4. Firewall Security Policy

   It is important for SPAN not to compromise site security policy.
   This is not only with regard to the letter of the law (i.e. the
   firewall rules), but also the spirit of the law (the intent that led
   to a particular set of rules being written).

   In this respect there are a number of different types of inbound
   connection that SPAN could potentially allow, the two main types
   being TCP and UDP.

5. UDP Issues

   Incoming UDP can be handled in two ways:

      UDP permanent cone: A SPAN relay could open a port that,
         throughout the lifetime of the relay connection, allows packets
         from any location to be relayed to the client.

      UDP collapsing cone: The UDP port on the relay starts as a cone,
         but will collapse down after receiving the first packet so that
         it will only forward packets received from the initial source.
         All other received packets are discarded.

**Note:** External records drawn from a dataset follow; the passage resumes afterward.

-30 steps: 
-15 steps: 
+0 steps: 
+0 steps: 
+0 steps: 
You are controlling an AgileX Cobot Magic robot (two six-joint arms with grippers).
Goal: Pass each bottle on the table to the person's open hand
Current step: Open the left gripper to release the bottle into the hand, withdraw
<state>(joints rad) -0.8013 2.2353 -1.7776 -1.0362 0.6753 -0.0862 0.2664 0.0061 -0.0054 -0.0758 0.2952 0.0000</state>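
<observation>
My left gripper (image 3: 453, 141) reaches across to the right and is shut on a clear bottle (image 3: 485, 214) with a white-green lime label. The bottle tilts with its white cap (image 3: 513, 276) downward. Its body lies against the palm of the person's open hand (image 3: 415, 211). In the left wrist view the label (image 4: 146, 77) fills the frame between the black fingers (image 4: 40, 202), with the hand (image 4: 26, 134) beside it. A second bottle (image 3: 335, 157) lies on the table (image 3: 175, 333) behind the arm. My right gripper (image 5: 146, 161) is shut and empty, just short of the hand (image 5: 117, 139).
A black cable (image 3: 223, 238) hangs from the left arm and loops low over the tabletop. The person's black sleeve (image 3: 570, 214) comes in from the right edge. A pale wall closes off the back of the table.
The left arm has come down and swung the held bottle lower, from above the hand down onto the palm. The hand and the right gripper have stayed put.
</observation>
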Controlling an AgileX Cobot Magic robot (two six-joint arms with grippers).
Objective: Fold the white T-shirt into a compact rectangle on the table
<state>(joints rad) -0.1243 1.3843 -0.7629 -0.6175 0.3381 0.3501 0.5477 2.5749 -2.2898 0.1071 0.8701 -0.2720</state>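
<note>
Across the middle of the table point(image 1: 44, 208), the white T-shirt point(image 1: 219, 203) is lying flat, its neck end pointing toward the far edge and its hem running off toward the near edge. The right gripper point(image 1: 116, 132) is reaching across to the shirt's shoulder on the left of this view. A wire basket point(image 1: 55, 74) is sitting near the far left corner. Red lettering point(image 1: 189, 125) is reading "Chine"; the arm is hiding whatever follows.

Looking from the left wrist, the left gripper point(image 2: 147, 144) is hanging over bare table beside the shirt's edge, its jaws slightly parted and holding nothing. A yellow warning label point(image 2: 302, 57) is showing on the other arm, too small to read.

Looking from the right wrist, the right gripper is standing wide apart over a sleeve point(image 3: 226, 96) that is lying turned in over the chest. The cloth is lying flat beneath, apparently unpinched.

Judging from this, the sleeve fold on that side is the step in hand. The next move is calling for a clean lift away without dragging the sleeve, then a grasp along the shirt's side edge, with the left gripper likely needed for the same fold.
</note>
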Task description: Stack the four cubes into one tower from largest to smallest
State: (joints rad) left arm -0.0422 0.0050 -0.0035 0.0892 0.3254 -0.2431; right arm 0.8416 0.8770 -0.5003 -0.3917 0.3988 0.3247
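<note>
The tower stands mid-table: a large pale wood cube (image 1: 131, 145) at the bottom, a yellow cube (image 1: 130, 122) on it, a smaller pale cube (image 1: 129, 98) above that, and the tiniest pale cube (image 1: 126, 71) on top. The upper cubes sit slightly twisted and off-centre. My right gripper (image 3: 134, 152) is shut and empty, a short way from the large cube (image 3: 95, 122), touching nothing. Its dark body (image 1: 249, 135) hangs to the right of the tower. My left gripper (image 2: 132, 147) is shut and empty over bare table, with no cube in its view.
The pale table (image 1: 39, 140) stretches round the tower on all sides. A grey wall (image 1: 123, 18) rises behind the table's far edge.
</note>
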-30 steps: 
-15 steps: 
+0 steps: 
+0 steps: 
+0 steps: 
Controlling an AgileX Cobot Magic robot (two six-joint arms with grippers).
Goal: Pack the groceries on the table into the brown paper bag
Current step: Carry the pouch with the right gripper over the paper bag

   Both methods begin as a cone because the source of packets is
   typically not known a-priori.

   The permanent cone is attractive to allow multiple incoming call
   attempts.  The permanent cone is also required to allow for remote
   RTCP sender reports and receiver reports to come from different
   locations on the remote client (even though this may not happen
   often). 

   A UDP permanent cone will allow attacker packets to get to a client
   in addition to packets from the genuine remote party.  This may allow
   the attacker to compromise the client.  Further, if the NAT is
   intentionally a symmetric NAT, the presence of the permanent cone
   relay will undermine what little security the NAT offers.

   On the other hand, a collapsing cone makes it easy for an attacker to
   launch a denial of service attack based on stealing the service.  

   And once an attacker has access to the path, they may carry out any
   attack that they might carry out over a non-collapsing cone.

   For both forms it is necessary to decide whether the address that
   data is received from needs to be identified to the client.  Such


Cordell                                                          [Page 4]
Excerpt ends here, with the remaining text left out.